**Supplied data**
————————

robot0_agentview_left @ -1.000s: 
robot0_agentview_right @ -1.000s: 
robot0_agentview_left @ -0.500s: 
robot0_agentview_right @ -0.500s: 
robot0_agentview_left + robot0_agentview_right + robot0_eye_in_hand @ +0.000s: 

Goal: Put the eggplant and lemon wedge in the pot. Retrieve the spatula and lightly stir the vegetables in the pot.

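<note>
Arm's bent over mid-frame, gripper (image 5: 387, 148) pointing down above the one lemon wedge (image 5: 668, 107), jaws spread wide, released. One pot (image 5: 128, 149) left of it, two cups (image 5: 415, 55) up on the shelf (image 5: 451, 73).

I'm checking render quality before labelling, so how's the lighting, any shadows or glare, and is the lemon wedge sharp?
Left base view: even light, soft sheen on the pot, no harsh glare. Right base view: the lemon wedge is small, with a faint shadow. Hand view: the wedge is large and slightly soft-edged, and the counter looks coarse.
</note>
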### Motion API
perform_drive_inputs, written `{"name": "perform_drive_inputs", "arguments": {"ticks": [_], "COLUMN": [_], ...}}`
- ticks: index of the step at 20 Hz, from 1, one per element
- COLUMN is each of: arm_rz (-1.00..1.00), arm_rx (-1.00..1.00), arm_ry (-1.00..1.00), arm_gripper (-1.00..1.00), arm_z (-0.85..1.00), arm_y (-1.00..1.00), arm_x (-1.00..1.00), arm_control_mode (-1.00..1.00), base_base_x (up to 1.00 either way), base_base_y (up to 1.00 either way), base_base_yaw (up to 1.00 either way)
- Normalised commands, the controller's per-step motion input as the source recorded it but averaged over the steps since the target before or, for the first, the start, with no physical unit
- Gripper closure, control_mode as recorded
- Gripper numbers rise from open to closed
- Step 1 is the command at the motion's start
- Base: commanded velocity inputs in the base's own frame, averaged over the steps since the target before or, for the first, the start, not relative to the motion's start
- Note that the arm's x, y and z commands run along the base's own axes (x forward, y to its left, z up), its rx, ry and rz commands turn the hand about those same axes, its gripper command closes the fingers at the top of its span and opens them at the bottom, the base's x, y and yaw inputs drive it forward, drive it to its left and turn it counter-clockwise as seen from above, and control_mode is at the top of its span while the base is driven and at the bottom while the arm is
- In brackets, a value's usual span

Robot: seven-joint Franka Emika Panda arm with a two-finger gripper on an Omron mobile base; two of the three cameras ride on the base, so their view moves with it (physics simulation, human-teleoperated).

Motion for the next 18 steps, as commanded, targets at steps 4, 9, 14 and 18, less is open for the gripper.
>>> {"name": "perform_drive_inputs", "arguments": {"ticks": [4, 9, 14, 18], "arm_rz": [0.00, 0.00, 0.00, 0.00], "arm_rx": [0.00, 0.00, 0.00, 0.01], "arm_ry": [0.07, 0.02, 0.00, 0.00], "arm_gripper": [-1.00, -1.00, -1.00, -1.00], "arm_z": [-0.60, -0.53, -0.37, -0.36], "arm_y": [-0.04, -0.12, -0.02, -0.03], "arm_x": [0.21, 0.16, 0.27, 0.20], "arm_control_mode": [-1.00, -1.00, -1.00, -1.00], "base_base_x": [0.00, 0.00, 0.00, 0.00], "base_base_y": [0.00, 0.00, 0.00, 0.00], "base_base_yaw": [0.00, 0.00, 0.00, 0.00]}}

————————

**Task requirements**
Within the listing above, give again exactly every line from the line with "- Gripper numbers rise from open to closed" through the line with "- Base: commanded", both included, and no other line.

**Answer**
- Gripper numbers rise from open to closed
- Step 1 is the command at the motion's start
- Base: commanded velocity inputs in the base's own frame, averaged over the steps since the target before or, for the first, the start, not relative to the motion's start

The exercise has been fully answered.